Membiarkan sorak sorai ramai para penonton mengisi kesunyian kembali pada miliknya. "Apa yang akan kau lakukan jika menang?" tanya Lio, matanya terluka di sebelah kanan. Ia tersenyum, mencoba mengabaikan rasa sakit yang menderanya.

Memikirkan kembali rencana apa yang akan ia gunakan untuk memenangkan pertandingan kali ini.

"Jangan tanya aku, kau sendiri?" balas Midaz tak mau menjawabnya. Mereka kembali adu tatap dalam sebelah mata yang begitu tajam.

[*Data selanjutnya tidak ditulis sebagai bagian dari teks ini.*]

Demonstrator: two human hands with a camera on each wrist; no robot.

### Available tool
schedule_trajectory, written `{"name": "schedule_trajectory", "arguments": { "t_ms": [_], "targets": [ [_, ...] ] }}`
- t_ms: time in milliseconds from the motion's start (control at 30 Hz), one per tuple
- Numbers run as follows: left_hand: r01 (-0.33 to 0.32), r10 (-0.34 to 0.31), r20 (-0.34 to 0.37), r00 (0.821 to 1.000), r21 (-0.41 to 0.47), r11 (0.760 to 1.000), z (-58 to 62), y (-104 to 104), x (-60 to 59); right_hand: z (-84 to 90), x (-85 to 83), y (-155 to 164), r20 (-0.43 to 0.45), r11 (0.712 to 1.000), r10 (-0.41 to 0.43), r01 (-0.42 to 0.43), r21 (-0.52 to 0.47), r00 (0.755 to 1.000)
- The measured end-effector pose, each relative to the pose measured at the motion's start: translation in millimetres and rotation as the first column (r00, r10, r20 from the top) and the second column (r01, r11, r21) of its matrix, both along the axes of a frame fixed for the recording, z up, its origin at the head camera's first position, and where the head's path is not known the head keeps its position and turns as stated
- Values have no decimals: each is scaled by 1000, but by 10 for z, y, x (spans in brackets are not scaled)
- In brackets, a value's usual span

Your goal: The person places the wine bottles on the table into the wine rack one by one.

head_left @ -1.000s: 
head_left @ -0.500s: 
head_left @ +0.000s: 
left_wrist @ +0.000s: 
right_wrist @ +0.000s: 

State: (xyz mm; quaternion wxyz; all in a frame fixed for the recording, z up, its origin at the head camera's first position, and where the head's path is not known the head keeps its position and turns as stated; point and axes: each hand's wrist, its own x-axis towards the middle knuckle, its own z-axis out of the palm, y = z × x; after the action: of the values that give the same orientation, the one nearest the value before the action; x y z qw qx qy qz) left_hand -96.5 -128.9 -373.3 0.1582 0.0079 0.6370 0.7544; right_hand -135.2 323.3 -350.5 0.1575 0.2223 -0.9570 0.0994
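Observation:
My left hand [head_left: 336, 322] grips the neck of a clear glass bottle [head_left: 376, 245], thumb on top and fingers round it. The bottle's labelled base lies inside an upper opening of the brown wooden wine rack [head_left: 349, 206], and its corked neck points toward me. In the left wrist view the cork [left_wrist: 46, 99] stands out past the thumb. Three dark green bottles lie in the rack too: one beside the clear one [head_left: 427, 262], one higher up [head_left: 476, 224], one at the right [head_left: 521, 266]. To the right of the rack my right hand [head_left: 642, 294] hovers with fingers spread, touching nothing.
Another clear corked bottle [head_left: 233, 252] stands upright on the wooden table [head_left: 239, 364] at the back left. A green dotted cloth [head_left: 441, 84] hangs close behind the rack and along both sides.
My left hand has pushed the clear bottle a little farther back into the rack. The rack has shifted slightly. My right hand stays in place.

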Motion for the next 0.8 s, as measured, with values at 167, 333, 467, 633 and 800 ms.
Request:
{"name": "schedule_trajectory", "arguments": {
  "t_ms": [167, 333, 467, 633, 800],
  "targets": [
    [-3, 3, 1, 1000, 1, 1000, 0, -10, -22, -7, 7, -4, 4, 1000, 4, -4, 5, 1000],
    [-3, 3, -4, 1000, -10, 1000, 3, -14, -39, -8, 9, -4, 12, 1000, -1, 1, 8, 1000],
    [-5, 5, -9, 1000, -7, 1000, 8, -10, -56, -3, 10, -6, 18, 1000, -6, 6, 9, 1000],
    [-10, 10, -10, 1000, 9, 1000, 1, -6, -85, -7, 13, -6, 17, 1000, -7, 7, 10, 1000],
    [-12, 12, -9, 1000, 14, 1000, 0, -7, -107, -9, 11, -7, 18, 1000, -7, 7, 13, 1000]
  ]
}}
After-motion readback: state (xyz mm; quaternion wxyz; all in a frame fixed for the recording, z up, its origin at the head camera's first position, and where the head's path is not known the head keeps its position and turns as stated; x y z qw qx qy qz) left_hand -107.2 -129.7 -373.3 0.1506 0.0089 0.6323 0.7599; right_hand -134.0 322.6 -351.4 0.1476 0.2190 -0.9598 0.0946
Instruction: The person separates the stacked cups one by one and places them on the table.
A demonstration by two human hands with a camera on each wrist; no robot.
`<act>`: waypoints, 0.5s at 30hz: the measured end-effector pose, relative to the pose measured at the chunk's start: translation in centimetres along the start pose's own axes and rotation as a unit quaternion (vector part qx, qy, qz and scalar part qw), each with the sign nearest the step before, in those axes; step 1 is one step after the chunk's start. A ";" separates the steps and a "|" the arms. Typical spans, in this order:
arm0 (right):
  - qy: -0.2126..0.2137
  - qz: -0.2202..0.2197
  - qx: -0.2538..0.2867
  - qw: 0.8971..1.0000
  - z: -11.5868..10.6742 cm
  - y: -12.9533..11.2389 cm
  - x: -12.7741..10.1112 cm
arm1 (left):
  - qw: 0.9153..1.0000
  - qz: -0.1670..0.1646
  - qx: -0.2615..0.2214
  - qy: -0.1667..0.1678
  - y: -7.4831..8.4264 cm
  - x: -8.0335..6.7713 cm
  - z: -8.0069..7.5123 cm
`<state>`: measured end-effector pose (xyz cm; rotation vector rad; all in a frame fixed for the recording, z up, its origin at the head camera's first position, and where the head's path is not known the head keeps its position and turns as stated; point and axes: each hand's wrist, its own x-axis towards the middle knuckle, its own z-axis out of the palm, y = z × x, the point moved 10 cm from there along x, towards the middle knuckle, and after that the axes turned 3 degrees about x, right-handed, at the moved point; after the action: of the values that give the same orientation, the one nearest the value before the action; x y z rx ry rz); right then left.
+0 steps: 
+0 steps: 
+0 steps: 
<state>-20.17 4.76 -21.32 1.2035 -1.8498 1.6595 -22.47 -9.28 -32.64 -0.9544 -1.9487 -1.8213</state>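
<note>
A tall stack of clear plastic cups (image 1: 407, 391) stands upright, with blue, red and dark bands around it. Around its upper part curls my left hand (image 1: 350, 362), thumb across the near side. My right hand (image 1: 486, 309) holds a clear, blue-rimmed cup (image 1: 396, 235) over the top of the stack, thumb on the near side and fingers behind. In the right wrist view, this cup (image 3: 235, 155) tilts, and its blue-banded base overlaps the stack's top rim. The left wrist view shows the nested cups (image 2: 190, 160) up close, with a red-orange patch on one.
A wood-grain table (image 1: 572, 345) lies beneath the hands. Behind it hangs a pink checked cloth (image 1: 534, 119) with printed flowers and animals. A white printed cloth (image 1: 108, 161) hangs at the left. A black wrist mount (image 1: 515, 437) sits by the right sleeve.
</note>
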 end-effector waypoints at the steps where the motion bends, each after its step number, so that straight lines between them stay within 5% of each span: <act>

Mencoba mendominasi aura satu sama lain, lalu keduanya berlari mendekat.

Memberi serangan yang begitu sengit. Serangan, menahan, dan melukai, hal yang tak bisa dihindari di sana. Mereka sangat bersemangat.

Seakan ada sesuatu yang memerciknya. Mereka menginginkan hal yang ada di dalam lubuk hatinya paling dalam.

Mereka adalah pemilik mata yang suci.

Siapa yang akan menang ....

Hatinya akan terbakar dalam satu dan tubuhnya terbang ke angkara kelu.

"Aku akan menang, aku akan mengetahui apa yang kuinginkan."

"Aku pasti menang, aku akan menjadi komandan ... seperti apa yang diharapkan."

Mereka melesat ke sisinya masing-masing. Saling mengambil napas berat dan beteriak kuat ketika mengangkat tenaganya begitu tinggi.

Mendekat kembali, mencoba melancarkan serangannya yang terbaik. Mengusahakan yang terbaik dari apa yang bisa digunakan sebelah matanya itu.

Mengerahkan segala apa yang dimilikinya oleh masing-masing dari mereka. Berteriak begitu kuat seolah tak akan ada hari esok.

Tak membiarkan pula suara para penonton yang seperti gemuruh bencana itu. Mereka sedang dalam dunianya, tanpa mereka tahu.

Mereka akan menang. Mereka akan kalah.

Karenanya cawan itu hanyalah sebuah ilusi, tentang mata yang akan diberkahi.

"Aku tak memenangkannya ...."

"Aku tak bisa mengalahkannya."

Maka biarkanlah pertandingan itu berakhir dalam sesuatu yang tak diketahui oleh siapapun. Rahasia yang disembunyikan, cawan mulia yang tak diberkahi.

Karena hanya untuk memenuhinya dengan segelas darah.

Kalian semua telah tertipu.

"Aku adalah pemilik berkah mata terbaik, akulah pemilik ilusi yang tak kalian ketahui dan akulah yang mengendalikannya. Kalian adalah mataku sendiri."